Peter's Easter
Sermon preached in St Salvator's Chapel, St Andrews on Sunday the 22nd April 2007 by Rev Dr Angus Morrison
Readings: Isaiah 61: 1-3 and John 21:1-19
Sermon:
Forgiveness, rehabilitation, new beginnings, new life: these are central and wonderful themes of the Christian Gospel - themes of abiding and deep relevance for us all. Nowhere, maybe, do they find more telling illustration than in John chapter 21, this PS to John's Gospel, with its dramatic and prolonged encounter story. Other disciples are involved, but central in the encounter is Jesus and Peter: climaxing in a face-to-face conversation between the Lord who was betrayed, and the disciple who denied him three times. Peter now standing before his risen Lord to be forgiven, restored and re-commissioned for service. A narrative that speaks still of our similar need and of the continuing, overwhelming love of our Saviour.
It¿s a story of new beginnings significantly set at the breaking of dawn echoing at various points the story of the first call of Peter and a few other fishermen some three years earlier to become fishers of men. Things had gone horribly wrong. They had forgotten their script, and now they all especially Peter had to learn it all over again, though in a very new way. Jesus, as ever, has gone ahead to meet them, to serve them, and to send Peter and the rest out on mission 'Jesus' mission' for the blessing of the world.

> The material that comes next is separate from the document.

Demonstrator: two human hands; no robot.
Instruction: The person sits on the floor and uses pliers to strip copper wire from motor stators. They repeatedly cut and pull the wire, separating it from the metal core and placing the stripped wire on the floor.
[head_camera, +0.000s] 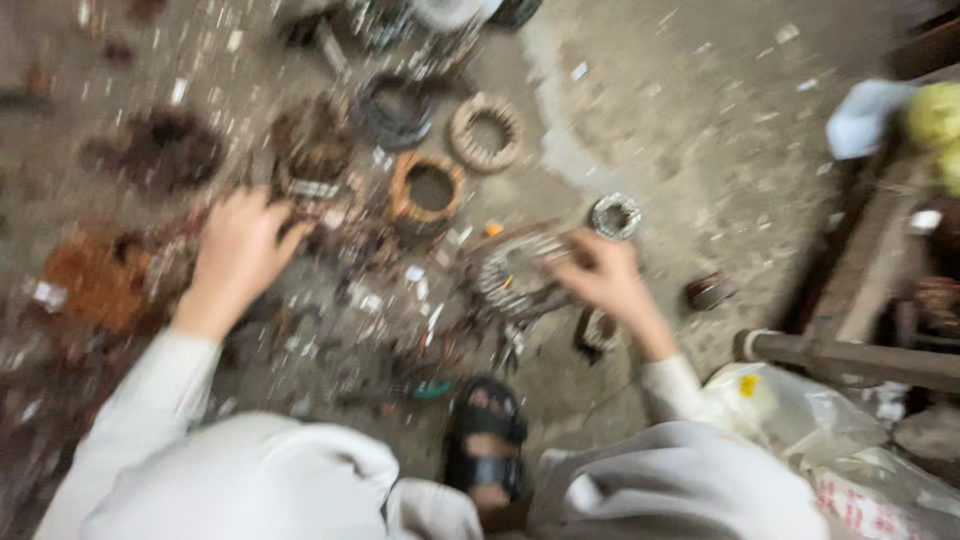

It began with a fruitless and frustrating night's fishing. Peter initiated this fishing trip and for some reason it has frequently received harsh judgement at the hands of the commentators. 'A scene of total apostasy' is the less than kind assessment of one. Nearer the mark, I suspect, is the judgement of another who says: 'Even though Jesus be crucified and risen from the dead, the disciples must still eat!' At the same time, clearly absent from that scene is any sense of real purpose, of joy, of awareness of the mission Jesus had already committed to them, when in chapter 20 he said: 'Peace be with you. As the Father has sent me, even so I am sending you.' Peter and his colleagues are still coming to grips with the reality of the resurrection. They have still to reckon fully with the profound truth Jesus had stated in his farewell discourse: 'Apart from me you can do nothing' (John 15:5).
John makes clear, I think, that it was the Lord's intention that Peter and the rest, experienced fishermen though they were, would catch nothing at all that night. He wants us to see a special lesson in this simple event a lesson of deepest importance for all in Christian service. Involvement in Christian mission brings to us at times an experience of failure and frustration. You try to accomplish something, something positive and worthwhile; you expend much energy and utilize many resources and it comes to nothing. Failure can be a deeply demoralizing thing. But in Christian service, painful as failure is, it is never final. The really big question, then as now, is 'What can the risen Lord do with our night of failure?' Three years earlier in the parallel story (Luke 5), Jesus had taught them through an unforgettable miracle that he (he alone) had the power to fill the nets which they were soon to cast all over the world. That miracle marked the starting point of their journeying with Jesus. And now something happens to make it all come rushing back. In the dawn light, a dimly-seen figure stands on the shore. 'Any fish?' he calls. Their curt, monosyllabic response says it all: 'No.' 'Cast the net to the right side of the boat, and you will find some,' the stranger responds; and in complying with the instruction, to their utter astonishment, a huge haul of fish is pulled ashore. 'Apart from me you can do nothing,' he had said. It's a graphic reminder that the absence of Jesus entailing only failure and frustration; the presence of Jesus bringing success and fruit and joy.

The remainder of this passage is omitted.